PROMPT: Your answer must be the lines of the material below, exactly as written, from its first line through the line with "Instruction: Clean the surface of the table", and no pictures.

DATA EXCERPT:
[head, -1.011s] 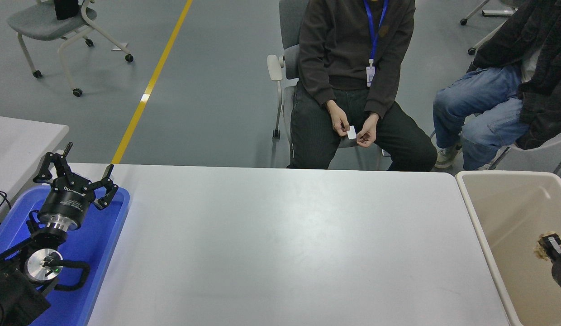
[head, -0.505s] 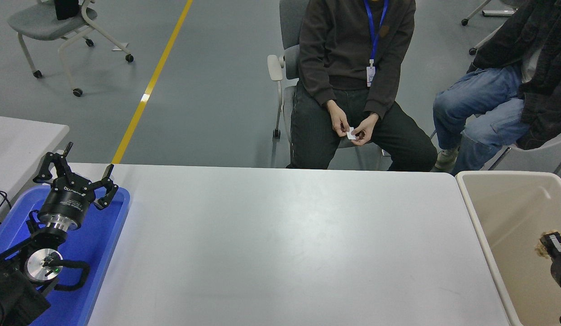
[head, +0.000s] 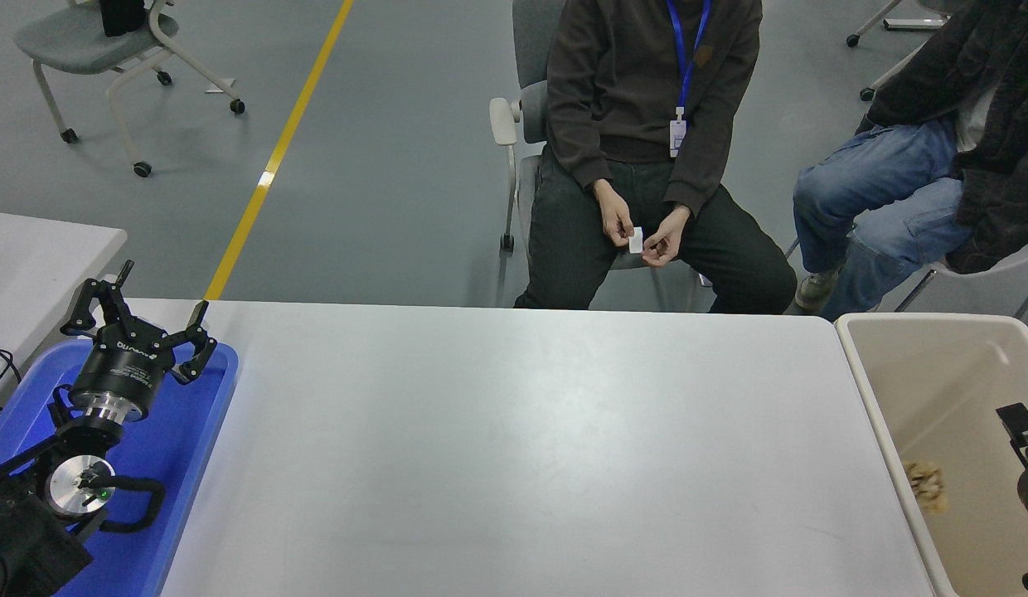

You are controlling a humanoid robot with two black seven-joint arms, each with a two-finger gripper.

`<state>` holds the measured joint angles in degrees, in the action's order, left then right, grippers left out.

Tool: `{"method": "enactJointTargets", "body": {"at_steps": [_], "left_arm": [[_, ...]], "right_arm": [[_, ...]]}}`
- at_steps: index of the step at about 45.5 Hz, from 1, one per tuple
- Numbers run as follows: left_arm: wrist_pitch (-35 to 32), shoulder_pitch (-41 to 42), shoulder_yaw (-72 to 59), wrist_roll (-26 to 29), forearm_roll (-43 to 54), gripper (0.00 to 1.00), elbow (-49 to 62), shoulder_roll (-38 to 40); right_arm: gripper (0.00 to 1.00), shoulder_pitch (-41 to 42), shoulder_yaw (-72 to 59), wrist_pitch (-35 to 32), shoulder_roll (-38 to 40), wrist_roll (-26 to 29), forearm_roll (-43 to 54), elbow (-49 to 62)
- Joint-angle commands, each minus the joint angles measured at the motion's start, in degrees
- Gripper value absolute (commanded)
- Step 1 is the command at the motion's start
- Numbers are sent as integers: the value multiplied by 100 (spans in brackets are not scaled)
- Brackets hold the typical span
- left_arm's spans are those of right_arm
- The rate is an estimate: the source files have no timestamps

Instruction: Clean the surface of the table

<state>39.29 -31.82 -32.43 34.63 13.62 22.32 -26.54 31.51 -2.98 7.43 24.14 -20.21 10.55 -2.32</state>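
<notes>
The floor is smooth grey vinyl (head: 398, 149) with a matte finish and soft, even lighting. A straight yellow floor line (head: 275, 157) runs diagonally from the top edge down to the near furniture. At upper left stands a grey padded chair with a cream tubular frame on black castors (head: 108, 50); a dark item rests on its seat. A second grey chair with cream armrests (head: 518, 133) stands at top centre, occupied by a seated person. Part of another castor base (head: 883, 21) shows at upper right. A smaller white counter with a rounded corner (head: 41, 257) sits at the left edge.
</notes>
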Motion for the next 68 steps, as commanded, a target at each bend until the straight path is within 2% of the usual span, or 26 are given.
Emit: {"method": "enactJointTargets", "body": {"at_steps": [1, 6, 13, 24, 36, 42, 50, 56, 68], "left_arm": [[0, 0, 0, 0, 0, 100, 0, 0], [0, 0, 0, 0, 0, 100, 0, 0], [0, 0, 0, 0, 0, 100, 0, 0], [0, 0, 0, 0, 0, 100, 0, 0], [0, 0, 0, -9, 0, 100, 0, 0], [0, 0, 0, -9, 0, 100, 0, 0], [0, 0, 0, -9, 0, 100, 0, 0], [0, 0, 0, -9, 0, 100, 0, 0], [0, 0, 0, -9, 0, 100, 0, 0]], "right_arm": [[99, 180, 78, 13, -102, 9, -9, -6], [99, 294, 218, -4, -138, 9, -18, -14], [99, 479, 920, -391, -138, 9, -18, -41], [99, 690, 2758, -1700, -155, -44, -869, -58], [99, 830, 2890, -1990, 126, 8, -976, -67], [100, 927, 2908, -2517, 293, 17, -1037, -58], [100, 1068, 2934, -3036, 442, 26, -1634, -76], [100, 1190, 2961, -3432, 355, 17, -1810, -85], [100, 1445, 3804, -3538, -119, 0, -2399, -252]]}}
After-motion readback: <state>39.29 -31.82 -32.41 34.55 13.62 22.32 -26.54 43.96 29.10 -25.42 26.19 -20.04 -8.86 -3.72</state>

THE COMPLETED TASK:
[head, -1.011s] 
[head, -0.505s] 
[head, +0.000s] 

You are controlling a humanoid robot with two black seven-joint arms, each with a two-finger gripper.

`<state>` holds the measured joint angles in degrees, in the action's order, left then right, grippers left out.

Tool: `{"method": "enactJointTargets", "body": {"at_steps": [_], "left_arm": [[_, ...]], "right_arm": [[_, ...]]}}`
- at_steps: index of the step at about 45.5 Hz, from 1, one per tuple
- Numbers run as follows: left_arm: wrist_pitch (-35 to 32), shoulder_pitch (-41 to 42), shoulder_yaw (-72 to 59), wrist_roll (-26 to 29), forearm_roll (-43 to 54), gripper (0.00 to 1.00), elbow (-49 to 62), shoulder_roll (-38 to 40); right_arm: gripper (0.00 to 1.00), shoulder_pitch (-41 to 42), shoulder_yaw (-72 to 59), wrist_pitch (-35 to 32), shoulder_roll (-38 to 40), wrist_roll (-26 to 29), forearm_roll (-43 to 54), elbow (-49 to 62)
- Joint-angle commands, each minus the joint angles measured at the motion's start, in degrees
- Gripper value absolute (commanded)
- Step 1 is the command at the motion's start
- Numbers are sent as integers: the value multiplied by 100 (spans in brackets are not scaled)
- Brackets hold the typical span
- left_arm's spans are those of right_arm
- The rate is an estimate: the source files have no timestamps

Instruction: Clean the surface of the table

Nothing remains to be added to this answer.